The last 12 years of Cotton's tenure at St. Botolph's was spent under the tenure of Williams, who was a tolerant bishop with whom Cotton could be fairly frank about his non-conformist views. Cotton nurtured this relationship by agreeing with the bishop to the extent that his conscience allowed and being humble and cooperative when forced to disagree.

====Role as counsellor and teacher====
The surviving correspondence of John Cotton reveals the growth of his importance as a pastoral counselor to his church colleagues during the 1620s and into the 1630s.

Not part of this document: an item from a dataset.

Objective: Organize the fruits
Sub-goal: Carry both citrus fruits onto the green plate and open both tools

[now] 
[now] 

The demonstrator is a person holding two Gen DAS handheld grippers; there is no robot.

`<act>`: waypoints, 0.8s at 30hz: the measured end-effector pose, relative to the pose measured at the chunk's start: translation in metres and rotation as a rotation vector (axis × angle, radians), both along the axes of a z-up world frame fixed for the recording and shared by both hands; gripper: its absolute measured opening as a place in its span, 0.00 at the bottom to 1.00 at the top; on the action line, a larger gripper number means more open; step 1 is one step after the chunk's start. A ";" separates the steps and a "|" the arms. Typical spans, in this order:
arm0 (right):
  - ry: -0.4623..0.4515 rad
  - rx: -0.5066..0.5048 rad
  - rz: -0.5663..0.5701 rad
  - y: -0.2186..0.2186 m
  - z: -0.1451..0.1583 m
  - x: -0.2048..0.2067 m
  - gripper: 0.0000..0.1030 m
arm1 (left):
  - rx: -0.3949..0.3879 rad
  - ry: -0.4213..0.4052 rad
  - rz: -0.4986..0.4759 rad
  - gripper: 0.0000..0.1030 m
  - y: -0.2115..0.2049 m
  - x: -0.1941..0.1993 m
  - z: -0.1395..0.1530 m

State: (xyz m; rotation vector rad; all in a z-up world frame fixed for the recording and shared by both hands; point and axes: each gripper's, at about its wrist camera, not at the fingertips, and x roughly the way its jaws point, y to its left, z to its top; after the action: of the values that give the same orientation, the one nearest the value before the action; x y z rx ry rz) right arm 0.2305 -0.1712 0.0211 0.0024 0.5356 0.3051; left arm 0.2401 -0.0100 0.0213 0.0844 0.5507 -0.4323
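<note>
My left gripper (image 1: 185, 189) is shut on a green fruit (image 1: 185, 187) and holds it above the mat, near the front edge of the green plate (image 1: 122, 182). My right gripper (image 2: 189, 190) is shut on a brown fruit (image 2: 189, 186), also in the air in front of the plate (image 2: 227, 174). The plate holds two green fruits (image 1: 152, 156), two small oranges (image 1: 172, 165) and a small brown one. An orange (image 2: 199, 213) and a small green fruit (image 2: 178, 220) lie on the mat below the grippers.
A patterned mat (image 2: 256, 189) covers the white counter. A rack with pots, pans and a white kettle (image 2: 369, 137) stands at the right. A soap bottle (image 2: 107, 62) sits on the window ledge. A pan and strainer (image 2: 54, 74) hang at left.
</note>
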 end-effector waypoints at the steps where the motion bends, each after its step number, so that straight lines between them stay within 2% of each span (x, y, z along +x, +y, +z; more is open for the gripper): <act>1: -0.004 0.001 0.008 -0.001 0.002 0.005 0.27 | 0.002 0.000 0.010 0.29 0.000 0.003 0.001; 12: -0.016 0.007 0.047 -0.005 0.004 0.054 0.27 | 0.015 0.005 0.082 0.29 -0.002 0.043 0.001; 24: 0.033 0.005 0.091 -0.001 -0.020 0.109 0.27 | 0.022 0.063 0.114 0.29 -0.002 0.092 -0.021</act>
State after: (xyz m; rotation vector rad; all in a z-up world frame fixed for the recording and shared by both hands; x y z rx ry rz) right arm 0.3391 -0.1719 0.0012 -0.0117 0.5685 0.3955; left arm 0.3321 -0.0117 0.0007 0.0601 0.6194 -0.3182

Among those seeking his counsel were young ministers beginning their careers or facing some crisis. Others desiring his aide were older colleagues, including those who had left England to preach on the Continent. Cotton had become the experienced veteran who assisted his fellow ministers, particularly in their struggles with the conformity that was forced upon them by the established church. He assisted ministers from England and abroad, and also trained many students from Cambridge.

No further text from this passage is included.